#### [What you are asked to do]
Working through the lines below, return each one that holds "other".
=====
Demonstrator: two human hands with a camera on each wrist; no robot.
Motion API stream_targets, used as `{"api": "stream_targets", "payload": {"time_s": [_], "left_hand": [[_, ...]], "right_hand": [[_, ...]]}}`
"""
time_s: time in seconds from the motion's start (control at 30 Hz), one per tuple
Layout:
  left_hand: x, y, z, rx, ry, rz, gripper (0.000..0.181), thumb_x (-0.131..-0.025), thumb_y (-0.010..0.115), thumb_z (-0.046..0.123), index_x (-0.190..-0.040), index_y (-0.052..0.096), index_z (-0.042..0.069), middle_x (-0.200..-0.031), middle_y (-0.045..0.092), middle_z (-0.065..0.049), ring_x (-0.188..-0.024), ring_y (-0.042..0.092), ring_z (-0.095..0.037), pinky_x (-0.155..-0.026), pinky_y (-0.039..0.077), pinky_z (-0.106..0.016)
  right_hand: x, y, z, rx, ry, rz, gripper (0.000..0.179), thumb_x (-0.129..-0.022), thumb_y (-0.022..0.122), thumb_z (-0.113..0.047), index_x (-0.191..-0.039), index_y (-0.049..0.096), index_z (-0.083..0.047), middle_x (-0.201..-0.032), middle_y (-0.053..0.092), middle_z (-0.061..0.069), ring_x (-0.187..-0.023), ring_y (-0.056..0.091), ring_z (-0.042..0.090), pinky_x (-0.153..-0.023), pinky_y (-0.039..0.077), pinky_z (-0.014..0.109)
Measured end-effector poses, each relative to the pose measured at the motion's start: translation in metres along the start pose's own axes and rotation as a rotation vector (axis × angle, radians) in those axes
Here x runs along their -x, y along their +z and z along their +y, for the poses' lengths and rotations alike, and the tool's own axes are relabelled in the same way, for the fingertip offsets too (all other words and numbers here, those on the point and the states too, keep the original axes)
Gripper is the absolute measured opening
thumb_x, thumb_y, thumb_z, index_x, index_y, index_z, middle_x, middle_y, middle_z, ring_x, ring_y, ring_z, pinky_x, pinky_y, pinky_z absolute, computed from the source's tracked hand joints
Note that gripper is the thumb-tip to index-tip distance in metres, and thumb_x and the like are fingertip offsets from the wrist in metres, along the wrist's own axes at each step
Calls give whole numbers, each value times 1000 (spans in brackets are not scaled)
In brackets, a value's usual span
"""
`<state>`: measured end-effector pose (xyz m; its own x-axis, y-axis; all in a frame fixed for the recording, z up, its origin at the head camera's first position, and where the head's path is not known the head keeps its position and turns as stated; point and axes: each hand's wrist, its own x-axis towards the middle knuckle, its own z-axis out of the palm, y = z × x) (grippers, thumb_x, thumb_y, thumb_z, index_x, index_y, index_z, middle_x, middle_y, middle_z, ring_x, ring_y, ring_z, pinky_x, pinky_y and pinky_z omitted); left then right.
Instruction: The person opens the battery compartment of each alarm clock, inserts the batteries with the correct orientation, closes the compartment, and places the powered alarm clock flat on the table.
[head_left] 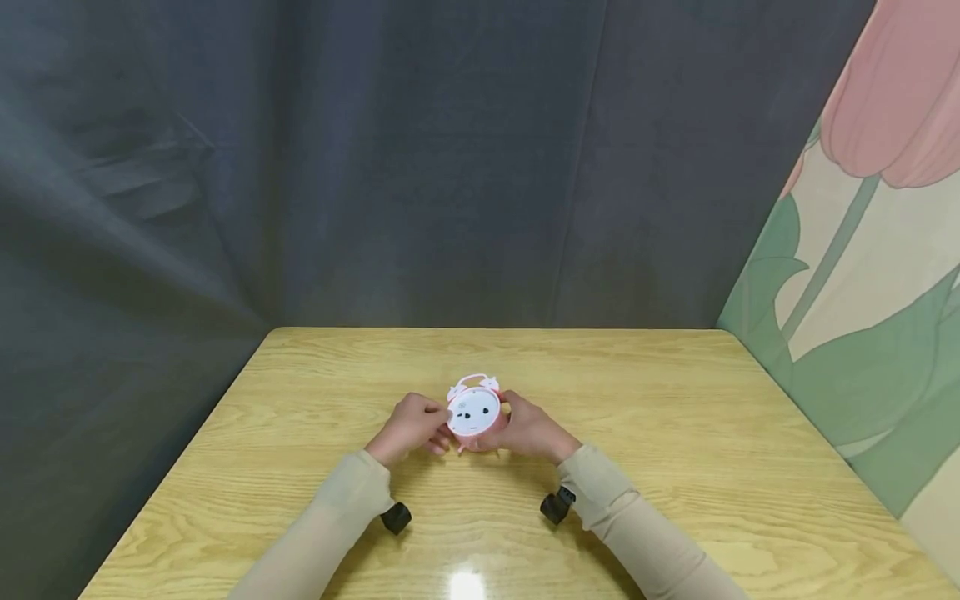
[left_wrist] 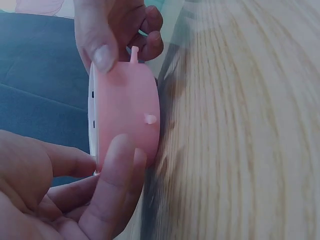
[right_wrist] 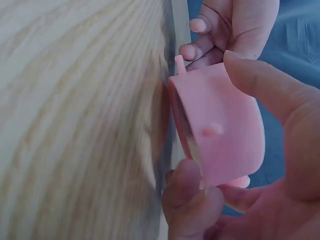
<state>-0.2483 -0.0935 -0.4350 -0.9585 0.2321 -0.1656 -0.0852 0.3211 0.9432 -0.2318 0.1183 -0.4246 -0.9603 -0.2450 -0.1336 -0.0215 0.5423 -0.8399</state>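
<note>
A pink twin-bell alarm clock [head_left: 475, 411] is held just at the middle of the table, its white back tilted up and its bells and handle toward the far side. My right hand [head_left: 531, 427] grips the clock's right side, with the thumb and fingers spread round the pink case [right_wrist: 220, 110]. At the left rim, my left hand [head_left: 416, 427] pinches the edge of the clock between thumb and fingers. In the left wrist view, the left fingertips [left_wrist: 120, 150] lie along the pink side. The dial faces down toward the table and is hidden in the head view.
The light wooden table [head_left: 300, 392] spreads around both hands. A dark curtain [head_left: 450, 167] hangs behind and at the left. On the right stands a wall panel with a painted tulip [head_left: 877, 125]. Black wrist cameras [head_left: 396, 517] sit under the sleeves.
</note>
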Motion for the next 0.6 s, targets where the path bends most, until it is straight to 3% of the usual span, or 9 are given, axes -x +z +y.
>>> {"api": "stream_targets", "payload": {"time_s": [0.23, 0.6], "left_hand": [[0, 1, -1, 49, -8, -23, 24, -99, 51, 2, -103, 68, -14, -78, 72, -20, -59, 68, -16, -60, 60, -30], [-5, -1, -5, 53, -29, -40, 26, -101, 49, 4, -104, 67, -15, -75, 71, -21, -58, 69, -20, -60, 60, -33]], "right_hand": [[-2, 3, 3, 47, -53, 35, 88, -71, 91, -29, -139, 44, -2, -110, 65, 9, -94, 60, 19, -78, 50, 33], [-6, 8, 5, 5, -98, 9, 81, -73, 90, -23, -136, 44, 1, -121, 61, 10, -105, 60, 20, -89, 52, 39]]}}
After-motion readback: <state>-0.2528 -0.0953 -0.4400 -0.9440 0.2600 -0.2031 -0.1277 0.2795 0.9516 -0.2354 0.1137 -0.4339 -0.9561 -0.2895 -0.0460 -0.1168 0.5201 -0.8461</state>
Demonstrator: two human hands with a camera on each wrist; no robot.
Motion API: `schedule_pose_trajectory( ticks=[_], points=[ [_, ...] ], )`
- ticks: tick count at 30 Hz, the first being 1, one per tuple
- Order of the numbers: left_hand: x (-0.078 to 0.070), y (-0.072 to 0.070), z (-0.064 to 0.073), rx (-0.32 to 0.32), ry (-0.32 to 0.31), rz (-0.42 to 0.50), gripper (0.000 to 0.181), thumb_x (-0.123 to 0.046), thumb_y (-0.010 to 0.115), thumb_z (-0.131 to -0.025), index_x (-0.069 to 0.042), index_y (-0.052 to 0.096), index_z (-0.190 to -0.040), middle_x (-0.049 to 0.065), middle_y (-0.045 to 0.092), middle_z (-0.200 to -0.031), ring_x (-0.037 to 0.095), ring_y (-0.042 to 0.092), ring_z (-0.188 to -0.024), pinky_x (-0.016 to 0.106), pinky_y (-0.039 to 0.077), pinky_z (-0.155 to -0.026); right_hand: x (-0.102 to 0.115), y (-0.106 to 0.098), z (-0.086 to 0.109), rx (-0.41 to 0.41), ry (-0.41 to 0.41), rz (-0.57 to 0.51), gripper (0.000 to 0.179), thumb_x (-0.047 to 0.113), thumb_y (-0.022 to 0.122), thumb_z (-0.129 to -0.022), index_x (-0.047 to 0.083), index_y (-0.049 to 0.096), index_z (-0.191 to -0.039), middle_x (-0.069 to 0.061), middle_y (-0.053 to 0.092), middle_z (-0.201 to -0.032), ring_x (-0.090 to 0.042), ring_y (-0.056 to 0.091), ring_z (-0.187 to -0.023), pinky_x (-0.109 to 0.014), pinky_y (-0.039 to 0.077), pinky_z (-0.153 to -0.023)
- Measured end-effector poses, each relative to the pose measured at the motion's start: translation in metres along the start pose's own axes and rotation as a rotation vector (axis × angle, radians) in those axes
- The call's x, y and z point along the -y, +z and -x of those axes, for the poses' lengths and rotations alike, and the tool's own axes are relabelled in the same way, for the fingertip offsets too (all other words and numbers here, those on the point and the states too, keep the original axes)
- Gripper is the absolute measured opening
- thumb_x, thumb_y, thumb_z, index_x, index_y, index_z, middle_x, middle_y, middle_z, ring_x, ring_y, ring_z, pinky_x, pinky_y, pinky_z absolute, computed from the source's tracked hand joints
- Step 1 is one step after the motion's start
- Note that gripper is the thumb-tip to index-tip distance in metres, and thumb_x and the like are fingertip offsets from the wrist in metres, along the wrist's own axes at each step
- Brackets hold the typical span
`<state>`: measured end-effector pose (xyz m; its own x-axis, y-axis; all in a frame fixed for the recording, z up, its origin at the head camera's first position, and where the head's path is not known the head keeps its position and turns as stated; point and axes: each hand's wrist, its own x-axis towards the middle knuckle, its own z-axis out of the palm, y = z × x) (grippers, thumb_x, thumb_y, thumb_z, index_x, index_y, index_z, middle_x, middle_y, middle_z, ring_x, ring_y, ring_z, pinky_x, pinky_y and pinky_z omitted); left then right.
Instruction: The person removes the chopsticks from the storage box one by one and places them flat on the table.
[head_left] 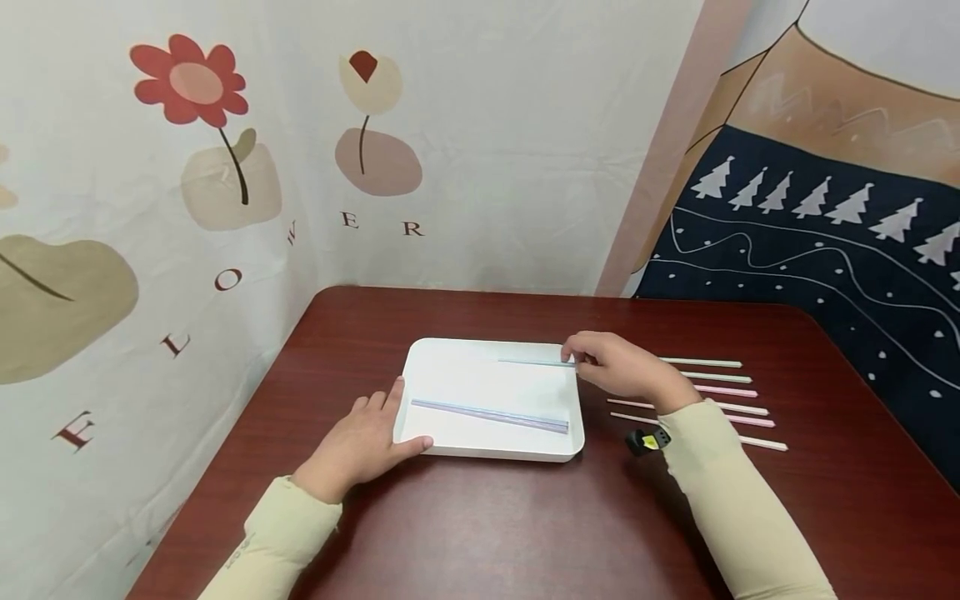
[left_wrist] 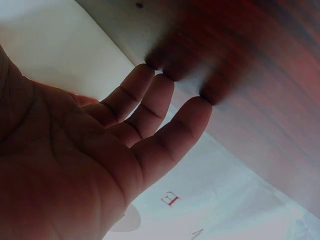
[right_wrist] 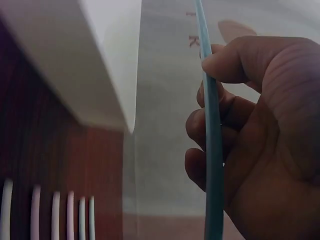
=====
#### [Your response]
Here x runs along their -x, y along their +z and z along their +y, for the poses' lengths and rotations alike, and the tool's own axes are relabelled in the same way, for the fingertip offsets too (all other words and numbers here, those on the point and the states too, keep the original axes)
- The call's x, y and z point along the -y, +z and -x of those axes, for the poses' lengths and rotations alike, and the tool's own axes are relabelled in the same way, for the fingertip offsets too (all other words and numbers here, those on the point and the states too, keep the original axes)

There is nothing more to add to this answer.